The info rocked Holden back against the wall. Deckard could almost see the gears spinning in the other’s head as he tried to incorporate the new datum into his thinking.

“He’s dead . . .” Holden lifted his hand, as though there were a veil before him that he had to part in order to see clearly. “Did he just pop off from a heart attack, something like that? The fat pig was overdue for one.”

“There was blood all over his office. Or there had been—I saw the stain on the floor. However he went, it didn’t look like it’d been an easy process. Or pleasant.”

“Jeez . . .” Holden shook his head. “That kind of puts everything in a different light. Because if Bryant got blown away, then . . .” He lifted his gaze, then took a step closer to Deckard. “Look, I realize these people—or whatever they are-might be your friends and all.”

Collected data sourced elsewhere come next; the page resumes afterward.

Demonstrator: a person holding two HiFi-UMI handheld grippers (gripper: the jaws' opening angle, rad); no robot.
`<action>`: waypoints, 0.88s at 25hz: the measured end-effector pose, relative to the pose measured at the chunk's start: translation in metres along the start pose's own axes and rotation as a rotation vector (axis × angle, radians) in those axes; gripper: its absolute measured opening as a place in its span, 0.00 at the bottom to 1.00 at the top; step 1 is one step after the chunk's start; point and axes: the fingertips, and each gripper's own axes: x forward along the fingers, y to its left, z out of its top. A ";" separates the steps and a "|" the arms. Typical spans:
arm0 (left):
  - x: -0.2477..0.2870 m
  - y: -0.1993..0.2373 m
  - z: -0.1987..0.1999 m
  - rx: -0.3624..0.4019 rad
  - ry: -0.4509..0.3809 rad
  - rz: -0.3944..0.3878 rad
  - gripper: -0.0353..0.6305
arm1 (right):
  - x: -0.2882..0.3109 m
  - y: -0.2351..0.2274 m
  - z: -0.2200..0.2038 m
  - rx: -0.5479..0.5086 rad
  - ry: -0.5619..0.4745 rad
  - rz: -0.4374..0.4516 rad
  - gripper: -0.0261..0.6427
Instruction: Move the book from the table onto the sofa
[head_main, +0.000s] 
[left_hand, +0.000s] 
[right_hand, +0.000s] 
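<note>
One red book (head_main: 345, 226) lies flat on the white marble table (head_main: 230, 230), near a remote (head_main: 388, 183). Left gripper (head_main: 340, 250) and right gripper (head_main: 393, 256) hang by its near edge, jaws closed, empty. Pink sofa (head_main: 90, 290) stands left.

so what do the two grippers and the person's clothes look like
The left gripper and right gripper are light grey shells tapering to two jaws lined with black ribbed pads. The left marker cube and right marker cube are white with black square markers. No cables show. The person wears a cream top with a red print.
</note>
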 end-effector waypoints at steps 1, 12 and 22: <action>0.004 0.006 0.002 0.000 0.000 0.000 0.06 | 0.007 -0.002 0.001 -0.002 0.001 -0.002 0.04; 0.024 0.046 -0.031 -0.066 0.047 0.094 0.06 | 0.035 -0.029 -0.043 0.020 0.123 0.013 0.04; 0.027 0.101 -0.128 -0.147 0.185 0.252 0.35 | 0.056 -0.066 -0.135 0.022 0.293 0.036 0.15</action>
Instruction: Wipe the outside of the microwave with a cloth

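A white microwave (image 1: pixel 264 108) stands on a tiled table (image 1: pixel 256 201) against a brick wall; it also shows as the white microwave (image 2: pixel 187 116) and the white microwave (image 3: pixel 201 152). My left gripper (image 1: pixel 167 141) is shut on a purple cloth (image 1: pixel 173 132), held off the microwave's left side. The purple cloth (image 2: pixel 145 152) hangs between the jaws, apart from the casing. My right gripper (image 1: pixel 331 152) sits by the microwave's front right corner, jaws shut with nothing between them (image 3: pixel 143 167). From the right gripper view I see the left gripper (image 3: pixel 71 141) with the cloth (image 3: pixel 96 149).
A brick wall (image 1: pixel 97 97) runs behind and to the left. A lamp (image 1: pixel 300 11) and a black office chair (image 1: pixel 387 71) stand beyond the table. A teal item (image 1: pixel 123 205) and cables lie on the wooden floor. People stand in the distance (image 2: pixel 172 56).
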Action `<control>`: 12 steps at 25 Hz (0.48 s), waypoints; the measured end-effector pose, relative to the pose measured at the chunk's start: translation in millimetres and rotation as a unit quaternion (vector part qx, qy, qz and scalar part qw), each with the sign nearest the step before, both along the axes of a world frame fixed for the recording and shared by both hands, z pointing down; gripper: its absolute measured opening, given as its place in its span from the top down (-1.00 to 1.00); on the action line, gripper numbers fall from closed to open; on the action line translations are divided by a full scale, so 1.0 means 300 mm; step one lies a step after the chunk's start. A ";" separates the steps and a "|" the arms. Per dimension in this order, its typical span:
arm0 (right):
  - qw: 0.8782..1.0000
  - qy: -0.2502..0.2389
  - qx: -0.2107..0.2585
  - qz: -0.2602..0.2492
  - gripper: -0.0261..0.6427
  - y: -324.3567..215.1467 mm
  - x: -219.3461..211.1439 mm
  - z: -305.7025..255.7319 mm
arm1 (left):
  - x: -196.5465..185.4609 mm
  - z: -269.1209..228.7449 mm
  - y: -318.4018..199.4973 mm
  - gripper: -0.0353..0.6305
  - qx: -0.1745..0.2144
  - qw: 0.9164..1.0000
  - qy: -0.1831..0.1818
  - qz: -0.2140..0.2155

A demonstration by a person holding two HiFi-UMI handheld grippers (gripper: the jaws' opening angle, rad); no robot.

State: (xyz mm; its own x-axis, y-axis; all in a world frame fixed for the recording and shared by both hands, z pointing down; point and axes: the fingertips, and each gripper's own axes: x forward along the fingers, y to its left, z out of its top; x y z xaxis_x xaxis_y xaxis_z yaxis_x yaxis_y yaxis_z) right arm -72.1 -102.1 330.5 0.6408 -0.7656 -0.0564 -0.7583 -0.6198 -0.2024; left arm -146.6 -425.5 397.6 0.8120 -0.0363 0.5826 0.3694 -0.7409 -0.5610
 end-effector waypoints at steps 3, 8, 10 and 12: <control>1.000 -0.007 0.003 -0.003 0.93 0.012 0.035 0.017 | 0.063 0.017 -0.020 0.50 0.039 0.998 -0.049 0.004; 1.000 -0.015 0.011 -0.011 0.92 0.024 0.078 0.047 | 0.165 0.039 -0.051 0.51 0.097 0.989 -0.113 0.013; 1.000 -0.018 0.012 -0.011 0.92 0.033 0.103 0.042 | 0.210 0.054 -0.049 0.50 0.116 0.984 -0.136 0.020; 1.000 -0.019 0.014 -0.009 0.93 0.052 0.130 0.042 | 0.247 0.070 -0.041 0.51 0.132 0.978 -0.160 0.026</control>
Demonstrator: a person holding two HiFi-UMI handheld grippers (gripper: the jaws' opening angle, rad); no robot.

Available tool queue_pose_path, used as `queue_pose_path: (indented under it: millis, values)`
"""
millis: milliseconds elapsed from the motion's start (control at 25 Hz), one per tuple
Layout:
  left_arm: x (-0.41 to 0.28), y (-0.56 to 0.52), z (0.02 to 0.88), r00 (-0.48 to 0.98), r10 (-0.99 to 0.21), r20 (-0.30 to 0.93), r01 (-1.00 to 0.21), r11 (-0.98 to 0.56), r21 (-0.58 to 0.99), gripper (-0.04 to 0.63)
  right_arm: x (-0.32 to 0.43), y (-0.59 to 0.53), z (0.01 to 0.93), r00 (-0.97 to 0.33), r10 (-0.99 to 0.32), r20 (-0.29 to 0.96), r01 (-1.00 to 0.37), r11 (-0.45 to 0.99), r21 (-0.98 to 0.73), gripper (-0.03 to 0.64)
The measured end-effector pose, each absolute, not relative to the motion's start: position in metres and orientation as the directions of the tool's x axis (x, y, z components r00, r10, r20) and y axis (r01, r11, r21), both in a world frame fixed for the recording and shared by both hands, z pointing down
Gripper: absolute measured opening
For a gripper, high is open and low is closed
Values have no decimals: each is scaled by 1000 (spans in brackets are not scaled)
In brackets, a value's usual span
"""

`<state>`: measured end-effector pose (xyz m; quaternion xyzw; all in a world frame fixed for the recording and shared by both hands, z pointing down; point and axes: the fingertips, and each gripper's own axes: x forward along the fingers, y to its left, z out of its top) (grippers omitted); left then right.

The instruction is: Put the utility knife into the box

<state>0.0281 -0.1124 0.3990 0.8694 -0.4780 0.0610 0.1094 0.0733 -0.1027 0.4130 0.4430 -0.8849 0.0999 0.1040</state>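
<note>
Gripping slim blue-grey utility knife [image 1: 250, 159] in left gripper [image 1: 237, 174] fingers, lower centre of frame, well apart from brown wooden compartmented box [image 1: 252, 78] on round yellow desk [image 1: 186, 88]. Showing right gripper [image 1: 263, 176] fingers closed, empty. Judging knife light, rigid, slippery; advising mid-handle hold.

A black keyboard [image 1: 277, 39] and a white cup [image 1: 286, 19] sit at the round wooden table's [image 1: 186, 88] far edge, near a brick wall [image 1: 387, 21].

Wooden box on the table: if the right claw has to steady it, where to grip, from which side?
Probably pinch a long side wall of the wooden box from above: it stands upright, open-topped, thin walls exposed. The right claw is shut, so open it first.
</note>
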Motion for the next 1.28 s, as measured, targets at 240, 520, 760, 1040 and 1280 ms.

He kept his voice softened. “But you and I have got some heavy stuff to talk over.”

“Hey, you don’t have to worry about us.” From the other side of the kitchen, Sebastian called over to them. He looked sullen and teary-eyed. “We know when we’re not wanted. Come on, fellas. Let’s go see what Pris is doing.”

“Didn’t that guy used to work for Tyrell?” Holden craned his neck to watch as the animated teddy bear, with Sebastian in the papoose carrier, clambered toward the rear of the apartment. The spike-helmeted soldier gave a dirty look over his shoulder, then disappeared with his companions. “You shouldn’t be hanging around with people like that-not unless you got them thoroughly checked out. What’re they doing here, anyway?” Holden gestured around the tilted walls. “Did you let ’em in here? This place was supposed to be just for blade runner operations—”

“Simmer down.” Deckard leaned against the end of the counter. The knife was close at hand; his old partner was starting to sound deranged, and looked agitated enough to flip out.

“They’re harmless.”

“ ‘Harmless’-that’s a good one.” Holden’s gaze narrowed. “Nothing’s harmless in this universe. That’s one thing I’ve learned. You should’ve learned it by now, too.”

“Maybe I did. Maybe I forgot.”

“Well, that’s where you went wrong, then. That’s how you got all screwed up, Deckard. Falling in love with replicants . . .” Another shake of the head. “Trusting them. You’re a fool. What you should’ve realized a long time ago is that the only person a blade runner can trust is another blade runner.”

“Then I’m off the hook. I’m not a blade runner anymore.”

“Correction. Once a blade runner, always one. There’s no quitting this job-not while you’re alive, at least. Look what happened when you tried.”

He could see where this was going. “I get the impression you’re about to ask me to trust you.”

“As I said—I’m the only one you can trust.”

“I don’t know . . .” Seemed a grim prospect. “If I’m going to break this trusting habit of mine, maybe I should go one-hundred-percent cold turkey. Starting with you.”

Holden peered around the edge of the kitchen’s doorway, making sure that Sebastian or any of the others wasn’t listening in, then turned back to give Deckard a hard stare. “Joke away, asshole. Long as you don’t mind laughing in your grave. Because that’s what it comes down to. There’s somebody who doesn’t want us blade runners alive. Probably more than one somebody; a whole conspiracy. High-level and mean. Whoever they are, they’ve got the resources to take us out, one by one-until they’re aren’t any more of us.”

“Maybe you’d better get that gear inside you checked. Lack of oxygen to the brain can trigger paranoid delusions.”

“Equipment’s running fine.” Holden dug out a pack of cigarettes from his coat pocket, lit up, and took a drag. A moment later blue smoke hung in the kitchen’s air; some filtering mechanism inside his chest could be heard revving up. “What needs adjustment is your brain. You don’t seem to understand yet: somebody’s gunning for us. For all the blade runners. They set me up last year for a hit, they got our boss Bryant . . . and this whole business of you being dragged back here to L.A.; that’s probably got something to do with it as well.” Holden’s gaze shifted as he followed that line of thought. “Probably because as long as you’re running around alive, even up north in the boonies, you’re still a loose end for them. The conspiracy isn’t just to kill off the individual blade runners, it’s to shut down our whole operation. Wipe it off the books completely.”